Literary Events at the Whipple: Poetry Workshop

On Thursday 29 October, the Whipple held its first creative writing workshop. Led by Katy Price, Melanie Keene and myself, the group of twelve explored ‘object stories,’ inspired by some beautiful and fascinating museum objects.

Discussing poems in the workshop

Many thanks to Sarah, Melanie, Katy & Steve for their workshop contributions!

We began by reading and discussing a few examples of short writing inspired by specific objects, and the different ways of describing or interpreting their stories.

Next, workshop guests were asked to consider one of three objects from the Whipple Collection, which were displayed specially on a central table within the circle of chairs.

A ‘Jigsaw Puzzle’ Globe, a Model mulberry, and a Ship-Shaped Sundial.

jigsaw globe
Jigsaw Puzzle Globe (photo: Whipple Collection)

After some discussion, we allowed for about 40 minutes of thinking and writing. A small amount of information was displayed beside each object, and if they wanted, the writers were able to access the further information on the Whipple website.
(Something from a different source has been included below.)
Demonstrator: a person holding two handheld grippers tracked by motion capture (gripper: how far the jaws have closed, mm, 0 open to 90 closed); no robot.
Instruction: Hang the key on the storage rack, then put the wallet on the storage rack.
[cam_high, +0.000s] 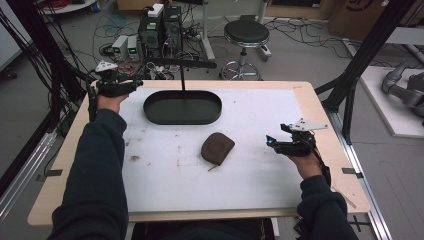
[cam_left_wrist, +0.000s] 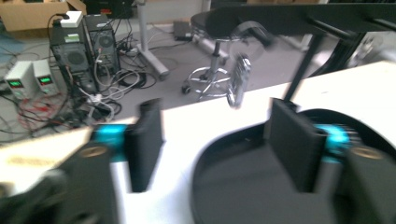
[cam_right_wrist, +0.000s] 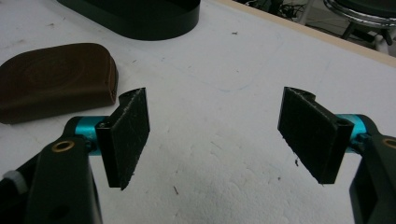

Once we had deliberated, chatted, written, crossed out, and considered, everyone bravely volunteered to share their work, either by reading out what they had written, or by explaining their thoughts and ideas as to what they wanted to do with the material.

There was a brilliant array of voice and creative imagery. Everyone seemed to come up with rich and interesting material, and they were invited to share their poems with me so I could post them on this blog, and possibly beside the museum objects themselves.

Model Mulberry (photo: Whipple Collection)

Daniel, co-coordinator of the Science and Literature Reading Group in the HPS department and workshop attendee, generously sent me his wonderful poem about the model mulberry:

MURE (Morus nigra, L.)
A smooth shiny base, turned like a chess piece,
Is the stage where this mulberry dances
A sumptuous papier-mâché fruit
Seducing us with sugary glances
Her stalk is set at a jaunty angle
Clothed in long stripes of dark green and lime green
The dark spots run through it like Brighton rock
Above it the bulbous fruit reposes
Dark red and black, exploding with sugar
Labels revealing the inner contents
Of the graine ouvertepéricarpe osseux,
The embryou lodged in its secret heart.
Daniel Friesner
Daniel and John with the workshop objects
Below are a few of the examples we read and discussed before launching into writing our own material:

The Turnip-Snedder by Seamus Heaney

Next, we looked at an excerpt, read brilliantly (with feeling!) by Simon: from Orhan Panuk, My Name is Red (faber and faber, 2001), pp. 124-125.

Chapter 19

I am a gold coin

Behold! I am a twenty-two-carat Ottoman Sultani gold coin and I bear the glorious insignia of His Excellency Our Sultan, Refuge of the World. Here, in the middle of the night in this fine coffee-house overcome with funereal melancholy, Stork, one of Our Sultan’s great masters, has just finished drawing my picture, though he hasn’t yet been able the embellish me with gold wash – I’ll leave that to your imagination. My image is here before you, yet I myself can be found in the money purse of your dear brother, Stork, that illustrious miniaturist… Hello, hello, greetings to all the master artists and assorted guests. Your eyes widen as you behold my glimmer, you thrill as I shimmer in the light of the oil lamp, and finally, you bristle with envy at my owner, Master Stork. …

… I take pride in being recognised as a measure of talent among artists and in putting an end to unnecessary disagreements. …

            Before I arrived here, I spent ten days in the dirty sock of a poor shoe-maker’s apprentice. Each night the unfortunate man would fall asleep in his bed, naming the endless things he could buy with me. The lines of this epic poem, sweet as a lullaby, proved to me that there was no place on Earth a coin couldn’t go.

            Which reminds me. If I recited all that happened to me before I came here, it’d fill volumes. There are no strangers among us, we’re all friends; as long as you promise not to tell anyone, and as long as Stork Effendi won’t take offense, I’ll tell you a secret. Do you swear not to tell?

            All right then, I confess. I’m not a genuine twenty-two-carat Ottoman Sultani gold coin minted at the Chemberlitash Mint. I’m counterfeit. They made me in Venice using adulterated gold and brought me here, passing me off as twenty-two-carat Ottoman gold. Your sympathy and understanding are much obliged. …

Later in the workshop, we had a great discussion about the poem The Still Lives of Appliances by Rebecca Elson.

One Reply to “Literary Events at the Whipple: Poetry Workshop”

  1. For me what made this workshop enjoyable was the readiness of the participants to try new things and to share their rough drafts – which were all very impressive. I also thought it was great having 2 younger people there, whose imagination and straightforward approach were inspiring. Thanks Kelley, Melanie and all involved!